**TASK DETAILS:** Reproduce the listing in full. Omit the pictures.

********************

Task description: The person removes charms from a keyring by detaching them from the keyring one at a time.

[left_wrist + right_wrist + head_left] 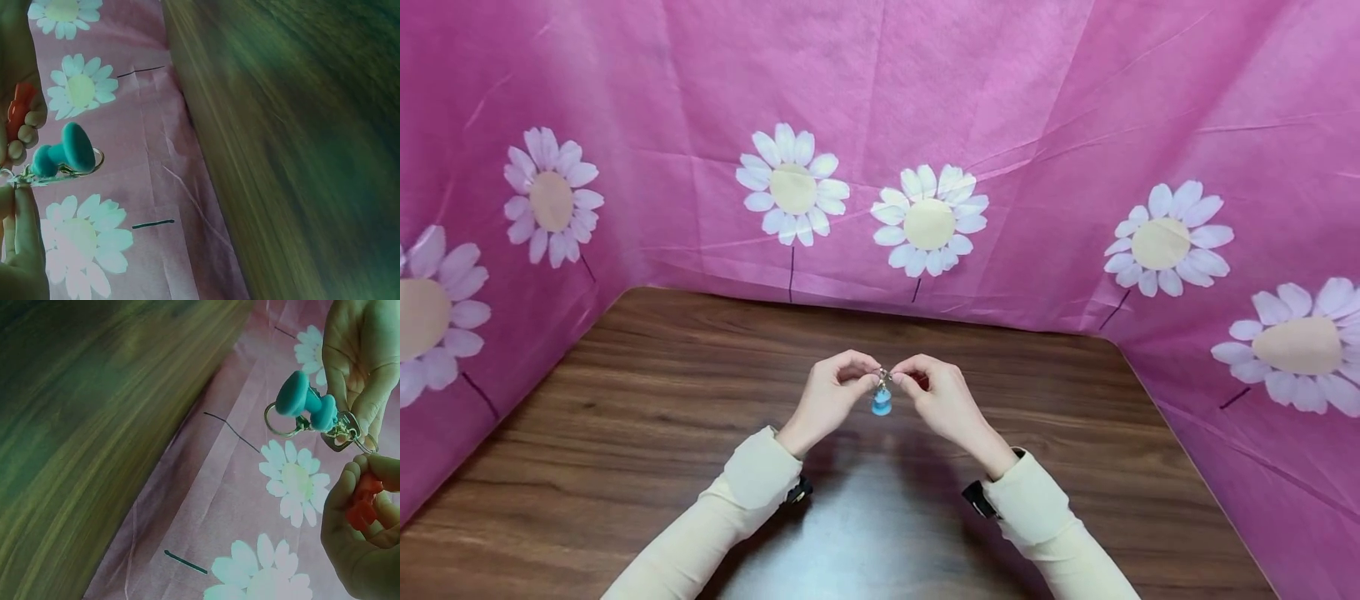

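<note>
A keychain with a turquoise spool-shaped charm (pixel 882 403) hangs between both hands, above the table. My left hand (pixel 831 395) pinches its metal fittings between thumb and fingertips, and a thin split ring (pixel 367 446) sticks out toward the other hand. Fingertips of my right hand (pixel 946 402) meet at that ring, from the opposite side. Tucked within the curled fingers of the right hand is a small red piece (pixel 364 503), partly covered by them. From beside the charm a larger metal ring (pixel 279 428) dangles. In the head view the hands hide the red piece.
Below the hands lies a brown wood-grain table (pixel 647 433) with a bright reflection near the front. Pink cloth (pixel 700 75) printed with white daisies surrounds its back and both sides. Each forearm wears a pale sleeve (pixel 760 471) with a dark strap at the wrist.
</note>
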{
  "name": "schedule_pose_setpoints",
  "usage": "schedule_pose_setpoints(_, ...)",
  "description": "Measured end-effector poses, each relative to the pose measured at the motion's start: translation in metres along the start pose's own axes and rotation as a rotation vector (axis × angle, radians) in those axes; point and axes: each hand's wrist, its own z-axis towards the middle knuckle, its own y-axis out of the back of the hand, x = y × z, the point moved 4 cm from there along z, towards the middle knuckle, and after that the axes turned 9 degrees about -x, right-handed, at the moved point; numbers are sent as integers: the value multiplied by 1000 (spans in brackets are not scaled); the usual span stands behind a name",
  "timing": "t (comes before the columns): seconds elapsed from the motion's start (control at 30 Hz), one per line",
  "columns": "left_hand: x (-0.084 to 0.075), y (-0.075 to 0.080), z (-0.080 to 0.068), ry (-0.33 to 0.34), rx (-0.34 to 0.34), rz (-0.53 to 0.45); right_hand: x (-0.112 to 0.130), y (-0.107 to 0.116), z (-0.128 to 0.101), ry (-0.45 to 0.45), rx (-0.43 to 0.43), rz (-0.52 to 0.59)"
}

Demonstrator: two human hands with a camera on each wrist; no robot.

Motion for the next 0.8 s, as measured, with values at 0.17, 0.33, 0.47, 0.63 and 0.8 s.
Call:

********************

**EXPECTED ANSWER:**
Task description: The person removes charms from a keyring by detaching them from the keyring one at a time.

[left_wrist + right_wrist + head_left] 

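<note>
A keychain with a turquoise spool-shaped charm (pixel 882 403) hangs between both hands, above the table. My left hand (pixel 831 395) pinches its metal fittings between thumb and fingertips, and a thin split ring (pixel 367 446) sticks out toward the other hand. Fingertips of my right hand (pixel 946 402) meet at that ring, from the opposite side. Tucked within the curled fingers of the right hand is a small red piece (pixel 364 503), partly covered by them. From beside the charm a larger metal ring (pixel 279 428) dangles. In the head view the hands hide the red piece.
Below the hands lies a brown wood-grain table (pixel 647 433) with a bright reflection near the front. Pink cloth (pixel 700 75) printed with white daisies surrounds its back and both sides. Each forearm wears a pale sleeve (pixel 760 471) with a dark strap at the wrist.
</note>
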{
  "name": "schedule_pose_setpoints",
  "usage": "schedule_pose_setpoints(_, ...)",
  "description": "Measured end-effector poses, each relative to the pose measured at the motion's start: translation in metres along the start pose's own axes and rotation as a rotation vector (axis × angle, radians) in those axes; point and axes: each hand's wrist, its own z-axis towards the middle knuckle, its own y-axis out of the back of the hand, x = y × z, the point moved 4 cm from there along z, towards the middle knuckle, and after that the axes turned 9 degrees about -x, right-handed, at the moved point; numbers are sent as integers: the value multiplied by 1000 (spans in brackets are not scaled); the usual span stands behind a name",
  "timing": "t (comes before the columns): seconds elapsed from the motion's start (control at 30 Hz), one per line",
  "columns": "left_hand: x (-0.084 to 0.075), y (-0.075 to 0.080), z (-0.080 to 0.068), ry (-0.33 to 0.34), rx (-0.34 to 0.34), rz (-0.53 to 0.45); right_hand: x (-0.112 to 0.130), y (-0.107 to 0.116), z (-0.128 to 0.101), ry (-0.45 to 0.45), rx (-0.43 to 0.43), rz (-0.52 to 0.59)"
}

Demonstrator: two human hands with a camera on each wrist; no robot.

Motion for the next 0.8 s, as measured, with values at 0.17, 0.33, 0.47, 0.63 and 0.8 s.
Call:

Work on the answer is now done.